Of course, if she’s that “other” kind of mother, just screen Mommie Dearest or Throw Momma from the Train or Psycho or White Heat or The Manchurian Candidate or Serial Mom or Carrie or Aliens or—well, there’s plenty of Moms to go around.

Memorial Day

Formerly known as Decoration Day, it began as a way to honor the Civil War dead, but over the years has rested its soothing hand, filled with poppies and small flags, upon mourners of all wars. We could begin with Gettysburg (1993), a four-hour living journal of the decisive battle of a War that engendered too many mourners.

But a deeper urge persists, one that not only mourns but indicts the ones who cause the sorrow of those who live on.
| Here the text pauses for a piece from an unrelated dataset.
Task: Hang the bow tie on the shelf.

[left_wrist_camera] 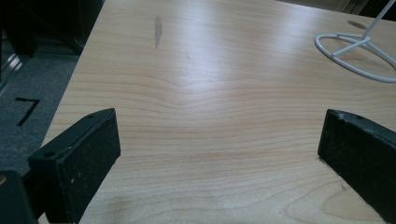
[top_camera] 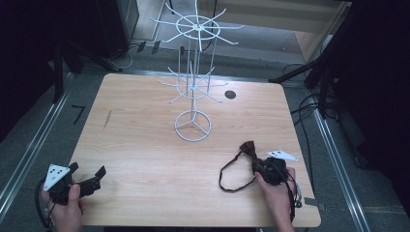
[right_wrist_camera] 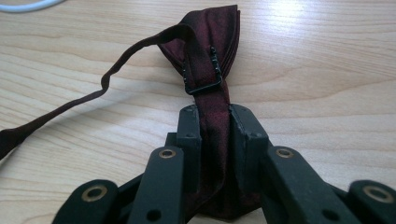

All Quiet on the Western Front (1930), based on Erich Maria Remarque’s World War I novel, leaves its grim soldiers staring blankly at the future that has been left to them, as blood-soaked and filthy as the trenches they hate—and hate to leave—and as bleak as the slate skies that look down and could care less. The movie demands that, before we memorialize, we ask ourselves why we put ourselves in the position of honored dead and earnest mourner. As when I wrote about Veterans Day films last year, I’m reminded of the hesitation Lincoln expressed in the Gettysburg Address: “we can not dedicate—we can not consecrate—we can not hallow—this ground.” As he tells us, the dead have done that already, and we would do well to trade in our pride for humility, at least once a year, on the last Monday in May.